→ HOW TO COMPLETE THIS TASK
Please repeat every record below exactly as written, but leave out the pictures.

→ MATERIAL PROVIDED
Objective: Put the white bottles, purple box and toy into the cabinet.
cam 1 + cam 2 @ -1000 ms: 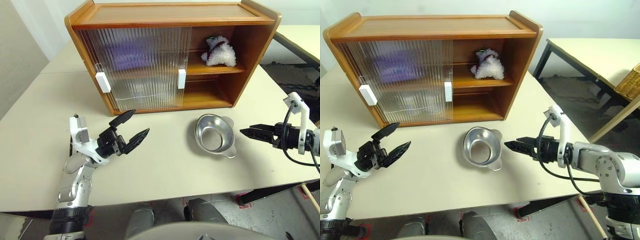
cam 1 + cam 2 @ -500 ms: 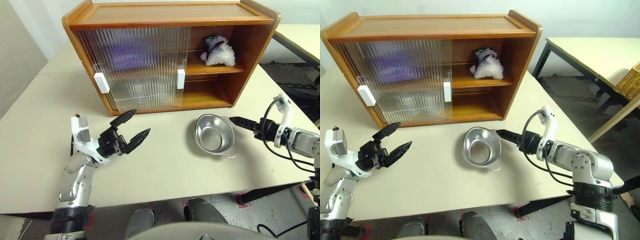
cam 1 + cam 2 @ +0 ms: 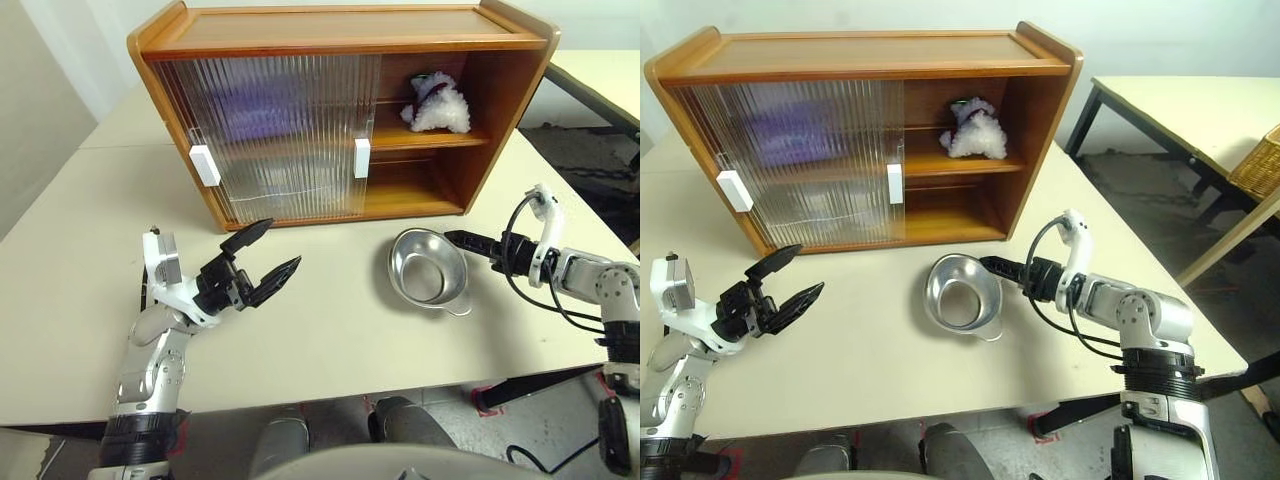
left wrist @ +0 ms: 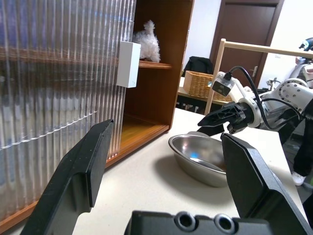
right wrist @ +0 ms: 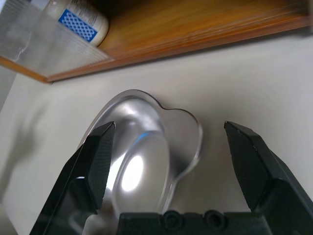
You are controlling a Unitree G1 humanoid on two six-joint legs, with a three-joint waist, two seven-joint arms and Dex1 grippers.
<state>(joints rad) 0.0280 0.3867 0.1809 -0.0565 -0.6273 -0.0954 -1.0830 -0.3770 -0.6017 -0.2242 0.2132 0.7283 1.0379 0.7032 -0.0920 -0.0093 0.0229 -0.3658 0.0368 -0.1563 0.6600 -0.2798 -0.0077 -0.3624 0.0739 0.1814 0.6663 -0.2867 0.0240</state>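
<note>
Right gripper (image 5: 166,147) spread wide over the steel bowl (image 3: 428,270) — toy (image 3: 437,103) at the cabinet's (image 3: 340,30) two o'clock; left gripper (image 3: 265,257) spread, empty.

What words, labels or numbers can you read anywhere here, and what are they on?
No text reads in any view.
Bottle in the cabinet: a white label with a blue dotted patch, no letters legible.
Purple box: a blur behind the ribbed door, any print hidden.
Toy, bowl: no markings visible.
</note>
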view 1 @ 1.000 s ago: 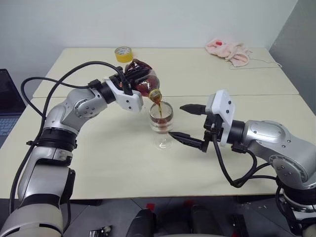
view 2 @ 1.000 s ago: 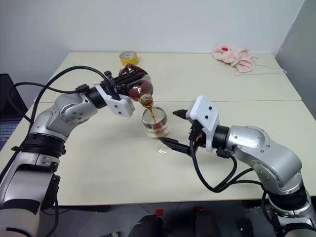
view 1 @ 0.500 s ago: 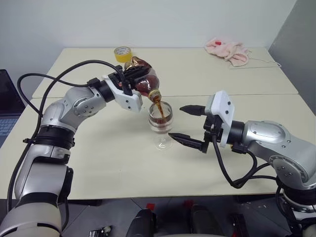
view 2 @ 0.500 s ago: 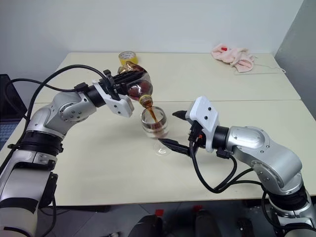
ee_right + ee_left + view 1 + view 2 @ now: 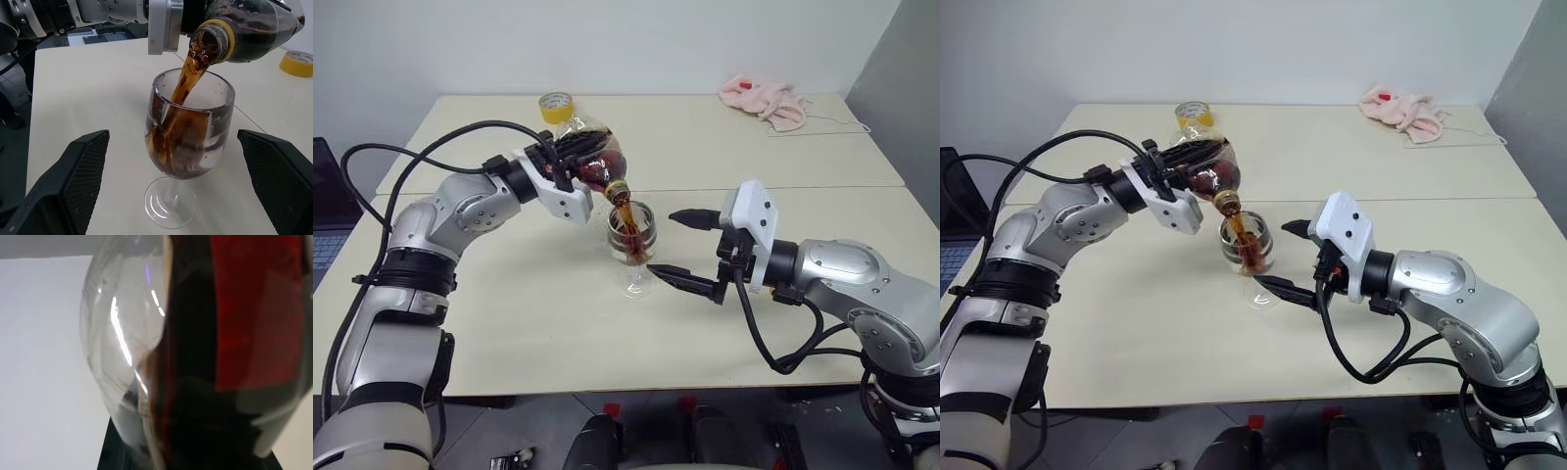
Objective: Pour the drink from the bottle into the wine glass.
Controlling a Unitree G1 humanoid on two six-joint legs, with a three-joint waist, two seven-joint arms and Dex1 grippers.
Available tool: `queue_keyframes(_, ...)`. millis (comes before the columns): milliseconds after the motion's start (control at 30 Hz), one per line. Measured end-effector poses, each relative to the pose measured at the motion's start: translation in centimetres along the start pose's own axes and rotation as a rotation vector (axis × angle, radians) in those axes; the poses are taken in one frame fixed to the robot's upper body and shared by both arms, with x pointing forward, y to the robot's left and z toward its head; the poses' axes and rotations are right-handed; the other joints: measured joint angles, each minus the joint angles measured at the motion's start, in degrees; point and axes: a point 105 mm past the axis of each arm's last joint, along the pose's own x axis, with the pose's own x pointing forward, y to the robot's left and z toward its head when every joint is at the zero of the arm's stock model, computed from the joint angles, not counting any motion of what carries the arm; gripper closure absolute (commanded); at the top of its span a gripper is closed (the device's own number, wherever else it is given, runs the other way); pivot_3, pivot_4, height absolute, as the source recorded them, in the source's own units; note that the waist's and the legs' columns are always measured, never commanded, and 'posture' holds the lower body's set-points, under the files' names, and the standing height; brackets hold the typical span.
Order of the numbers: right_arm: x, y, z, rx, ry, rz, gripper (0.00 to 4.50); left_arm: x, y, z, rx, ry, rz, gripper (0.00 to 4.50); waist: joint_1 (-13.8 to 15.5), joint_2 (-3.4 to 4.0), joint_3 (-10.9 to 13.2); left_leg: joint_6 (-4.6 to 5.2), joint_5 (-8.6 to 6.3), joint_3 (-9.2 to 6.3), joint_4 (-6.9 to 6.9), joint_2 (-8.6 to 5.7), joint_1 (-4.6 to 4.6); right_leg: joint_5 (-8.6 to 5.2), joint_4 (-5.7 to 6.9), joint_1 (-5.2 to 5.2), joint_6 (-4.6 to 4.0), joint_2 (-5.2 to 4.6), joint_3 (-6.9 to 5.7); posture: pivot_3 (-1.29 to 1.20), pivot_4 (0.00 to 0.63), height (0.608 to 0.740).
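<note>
On the cream tabletop (image 5: 509, 323), near its middle, the wine glass (image 5: 632, 240) stands upright on its foot, its bowl partly filled. The left gripper (image 5: 570, 162) reaches in from the left, its fingers clamped around the bottle (image 5: 592, 164), which is tipped with its open mouth just above the glass rim. The drink (image 5: 188, 78) streams into the bowl. The right gripper (image 5: 687, 248) waits level just right of the glass, fingers spread wide, one on the near side and one on the far side, not touching it.

One bottle (image 5: 590, 162), one wine glass (image 5: 632, 245), one yellow tape roll (image 5: 557, 106), one pink cloth (image 5: 764, 101), one laptop (image 5: 331, 208), two tabletops (image 5: 705, 137).
</note>
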Motion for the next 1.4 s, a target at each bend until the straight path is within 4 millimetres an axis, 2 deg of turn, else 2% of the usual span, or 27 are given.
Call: queue_keyframes(1400,0.04,0.14,0.05,0.008,-0.006,0.008,0.00,-0.01,-0.01,-0.19,-0.047,0.006,0.011,3.76,0.0,0.00,0.0,0.00,0.00,0.01,0.02,0.01,-0.02,0.00,0.12,-0.07,0.00,-0.01,0.01,0.00,0.150,0.740)
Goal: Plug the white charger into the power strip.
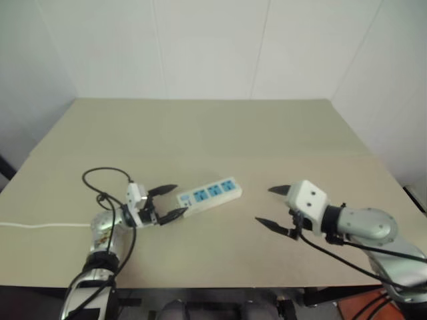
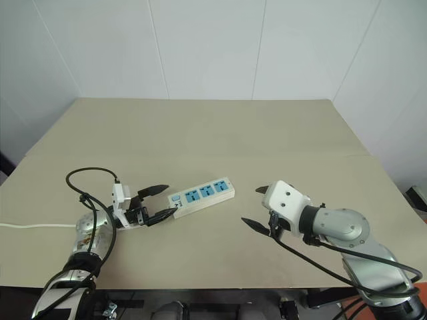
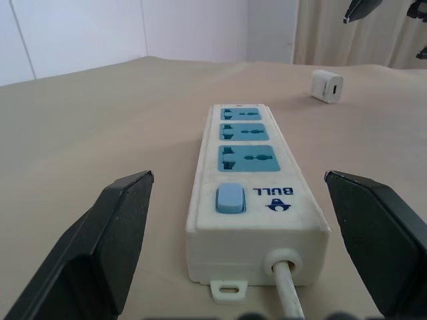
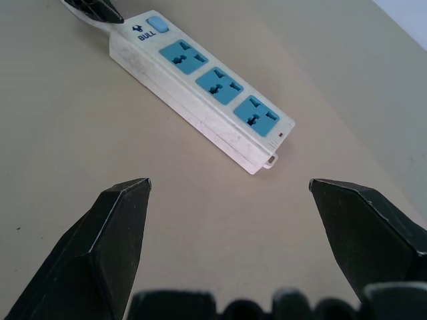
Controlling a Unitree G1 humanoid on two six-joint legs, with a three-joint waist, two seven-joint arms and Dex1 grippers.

→ ANSWER BELOW
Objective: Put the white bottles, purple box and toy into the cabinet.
cam 1 + cam 2 @ -1000 ms: 
cam 1 + cam 2 @ -500 ms: 
cam 1 + cam 2 @ +0 ms: 
left wrist @ +0 ms: 
right wrist @ +0 ms: 
You are controlling a Unitree G1 humanoid on two six-joint legs, with a three-joint waist, two seven-joint arms and Dex1 grippers.
<state>(joints rad) 0.0280 0.3867 0.1809 -0.0565 -0.6273 -0.0954 -1.0830 -0.3770 -0.6017 -0.2242 0.2132 0.7283 1.0379 0.7032 -0.0920 -0.0093 0.0229 -0.3658 0.0368 -0.1563 0.6600 -0.2798 -0.0077 -0.3624 0.0739 0.1814 0.6663 -0.2867 0.0240</state>
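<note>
Right gripper (image 5: 166,147) spread wide over the steel bowl (image 3: 428,270) — toy (image 3: 437,103) at the cabinet's (image 3: 340,30) two o'clock; left gripper (image 3: 265,257) spread, empty.

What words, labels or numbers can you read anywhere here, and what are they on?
No text reads in any view.
Bottle in the cabinet: a white label with a blue dotted patch, no letters legible.
Purple box: a blur behind the ribbed door, any print hidden.
Toy, bowl: no markings visible.
</note>
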view 1 @ 1.000 s ago: 
view 2 @ 1.000 s ago: 
view 1 @ 0.500 s ago: 
view 2 @ 0.500 s ago: 
ee_right + ee_left + view 1 + view 2 @ now: 
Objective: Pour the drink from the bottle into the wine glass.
Controlling a Unitree G1 humanoid on two six-joint legs, with a three-joint waist, two seven-joint arms and Dex1 grippers.
Available tool: `queue_keyframes(_, ...)`. millis (comes before the columns): milliseconds after the motion's start (control at 30 Hz), one per line. Measured end-effector poses, each relative to the pose measured at the motion's start: translation in centimetres along the start pose's own axes and rotation as a rotation vector (axis × angle, radians) in those axes; the poses are taken in one frame fixed to the robot's upper body and shared by both arms, with x pointing forward, y to the robot's left and z toward its head; the poses' axes and rotations are right-handed; the other joints: measured joint angles, each minus the joint angles measured at the motion's start, in degrees; point and axes: a point 105 mm past the axis of each arm's last joint, along the pose's own x axis, with the pose's own x pointing forward, y to the robot's left and z toward its head when every joint is at the zero of the arm's stock model, computed from the joint angles, not counting any motion of what carries the arm; gripper closure absolute (commanded); at the top of its span a gripper is closed (the device's own number, wherever else it is given, runs the other way); pivot_3, pivot_4, height absolute, as the source recorded them, in the source's own units; note that the waist's and the legs' columns are always measured, never commanded, and 'posture' holds the lower body's set-points, under the files' names, and the standing height; brackets hold the typical span.
Order of the numbers: right_arm: x, y, z, rx, ry, rz, gripper (0.00 to 4.50); left_arm: x, y, z, rx, ry, rz, gripper (0.00 to 4.50); waist: joint_1 (-13.8 to 15.5), joint_2 (-3.4 to 4.0), joint_3 (-10.9 to 13.2); left_leg: joint_6 (-4.6 to 5.2), joint_5 (-8.6 to 6.3), joint_3 (-9.2 to 6.3), joint_4 (-6.9 to 6.9), joint_2 (-8.6 to 5.7), joint_1 (-4.6 to 4.6); right_leg: joint_5 (-8.6 to 5.2), joint_4 (-5.7 to 6.9), joint_1 (-5.2 to 5.2), joint_6 (-4.6 to 4.0), joint_2 (-5.2 to 4.6), joint_3 (-6.9 to 5.7); posture: pivot_3 (-1.29 to 1.20), pivot_4 (0.00 to 0.63), height (0.608 to 0.740).
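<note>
On the cream tabletop (image 5: 509, 323), near its middle, the wine glass (image 5: 632, 240) stands upright on its foot, its bowl partly filled. The left gripper (image 5: 570, 162) reaches in from the left, its fingers clamped around the bottle (image 5: 592, 164), which is tipped with its open mouth just above the glass rim. The drink (image 5: 188, 78) streams into the bowl. The right gripper (image 5: 687, 248) waits level just right of the glass, fingers spread wide, one on the near side and one on the far side, not touching it.

One bottle (image 5: 590, 162), one wine glass (image 5: 632, 245), one yellow tape roll (image 5: 557, 106), one pink cloth (image 5: 764, 101), one laptop (image 5: 331, 208), two tabletops (image 5: 705, 137).
</note>
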Motion for the next 1.4 s, a target at each bend until the straight path is within 4 millimetres an axis, 2 deg of turn, else 2% of the usual span, or 27 are given.
Call: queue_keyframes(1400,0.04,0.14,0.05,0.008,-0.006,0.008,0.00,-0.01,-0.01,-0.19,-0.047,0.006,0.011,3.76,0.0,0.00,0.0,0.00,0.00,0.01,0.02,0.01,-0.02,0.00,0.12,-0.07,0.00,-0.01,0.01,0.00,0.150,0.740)
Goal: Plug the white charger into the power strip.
Controlling a Unitree G1 humanoid on two six-joint legs, with a three-joint waist, two seven-joint arms and Dex1 grippers.

What was asked now has a complete answer.